Il primo soggetto di cui si occupa la matita di Ratalanga è Giovanni Giolitti (Palamidone) alle prese con il suo primo ministero. L'esperienza dell'Asino, anche per il grande successo che riscosse, è da porre in relazione con il pupazzettismo socialista europeo del tempo considerando anche che il Galantara collaborò con il giornale tedesco "Whare Jacob" di Stoccarda e quello francese "Assiette au Berr".

L'Asino, dal significativo sottotitolo
"è il popolo utile, paziente e bastonato", si caratterizzò per alcune problematiche che ne delinearono le diverse "fasi":

quella relativa alla fine dell'ottocento quando prese di mira personaggi quali Giolitti, Crispi, Pelloux, sottolineando con la morsa satirica tutti i risvolti degli scandali del tempo, a partire da quello della Banca Romana;

una seconda in cui più accentuato è il tono socialista ed anticlericale del giornale (i preti di Galantara hanno grandi bocche, pance gonfie e sguardi feroci);

la fase, infine, in cui si evidenzia la scelta riformista fino alla linea interventista in occasione dello scoppio della prima guerra mondiale. Sarà poi questo evento a far decantare il progressivo separarsi delle strade seguite dal Podrecca e Galantara.

Galantara, che era uscito dal Partito Socialista per il suo interventismo, vi rientrò negli anni del dopoguerra e riprese, alla fine di dicembre del 1921, la pubblicazione dell'Asino.

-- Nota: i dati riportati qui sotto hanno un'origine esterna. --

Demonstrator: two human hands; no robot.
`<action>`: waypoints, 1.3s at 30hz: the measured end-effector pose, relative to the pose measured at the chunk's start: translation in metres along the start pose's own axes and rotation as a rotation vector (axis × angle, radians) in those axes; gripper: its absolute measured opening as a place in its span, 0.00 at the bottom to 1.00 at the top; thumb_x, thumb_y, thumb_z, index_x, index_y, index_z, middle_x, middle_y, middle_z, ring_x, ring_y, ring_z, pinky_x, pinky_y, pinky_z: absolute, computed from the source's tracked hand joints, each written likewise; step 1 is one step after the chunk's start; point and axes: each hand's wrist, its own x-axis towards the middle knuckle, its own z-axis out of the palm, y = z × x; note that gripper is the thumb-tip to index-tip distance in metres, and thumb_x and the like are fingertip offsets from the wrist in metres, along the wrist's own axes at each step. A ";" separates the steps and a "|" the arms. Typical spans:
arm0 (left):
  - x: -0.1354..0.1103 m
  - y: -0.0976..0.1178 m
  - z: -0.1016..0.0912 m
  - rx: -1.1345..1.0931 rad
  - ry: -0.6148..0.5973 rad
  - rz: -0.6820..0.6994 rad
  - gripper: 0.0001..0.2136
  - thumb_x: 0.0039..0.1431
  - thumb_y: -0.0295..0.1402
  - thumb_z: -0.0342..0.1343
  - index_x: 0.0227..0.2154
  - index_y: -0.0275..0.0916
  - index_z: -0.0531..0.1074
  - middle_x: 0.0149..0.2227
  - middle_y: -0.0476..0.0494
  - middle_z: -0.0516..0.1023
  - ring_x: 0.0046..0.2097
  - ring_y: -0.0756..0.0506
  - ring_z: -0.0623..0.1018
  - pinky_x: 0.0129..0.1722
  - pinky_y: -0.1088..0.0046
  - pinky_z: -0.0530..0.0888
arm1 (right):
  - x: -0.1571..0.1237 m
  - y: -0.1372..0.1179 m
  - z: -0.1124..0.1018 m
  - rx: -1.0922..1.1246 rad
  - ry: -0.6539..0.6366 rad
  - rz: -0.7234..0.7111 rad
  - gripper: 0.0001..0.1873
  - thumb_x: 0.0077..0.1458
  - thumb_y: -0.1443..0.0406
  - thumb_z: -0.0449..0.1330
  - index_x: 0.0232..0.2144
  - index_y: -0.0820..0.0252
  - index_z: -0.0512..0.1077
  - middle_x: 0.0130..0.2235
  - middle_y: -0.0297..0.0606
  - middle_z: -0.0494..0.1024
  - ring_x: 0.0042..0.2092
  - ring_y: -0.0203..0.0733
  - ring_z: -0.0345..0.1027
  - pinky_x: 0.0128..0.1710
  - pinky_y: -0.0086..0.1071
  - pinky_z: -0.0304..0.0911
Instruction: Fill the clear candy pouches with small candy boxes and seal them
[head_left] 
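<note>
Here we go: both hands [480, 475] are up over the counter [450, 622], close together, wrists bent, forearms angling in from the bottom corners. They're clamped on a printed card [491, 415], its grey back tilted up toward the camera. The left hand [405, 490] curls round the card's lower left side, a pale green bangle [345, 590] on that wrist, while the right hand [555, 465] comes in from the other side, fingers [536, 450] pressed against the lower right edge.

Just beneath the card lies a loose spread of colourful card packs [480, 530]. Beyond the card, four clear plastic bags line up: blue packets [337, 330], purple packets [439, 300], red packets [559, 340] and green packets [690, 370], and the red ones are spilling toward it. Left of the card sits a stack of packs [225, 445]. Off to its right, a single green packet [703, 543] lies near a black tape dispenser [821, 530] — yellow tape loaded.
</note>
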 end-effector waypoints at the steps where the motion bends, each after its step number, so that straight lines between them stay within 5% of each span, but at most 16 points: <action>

Contro il fascismo l'Asino lottò coraggiosamente, anche dopo la marcia su Roma, con le armi della satira e della caricatura; fu merito dello stesso delineare allora la caricatura di Mussolini e dei maggiori gerarchi del fascismo tra i quali Michelino Bianchi.

L'asino cessò definitivamente le pubblicazioni nella primavera del 1925.

Galantara che aveva collaborato con le sue vignette al giornale satiro antifascista "il becco giallo", fondato a Roma nel 1924 da Alberto Giannini, fu arrestato alla fine del 1926 e detenuto per qualche tempo nel carcere Regina Coeli di Roma.

Negli ultimi anni della sua vita continuò a disegnare e a dipingere collaborando anche, con vignette anonime, con il giornale umoristico "Marc'Aurelio".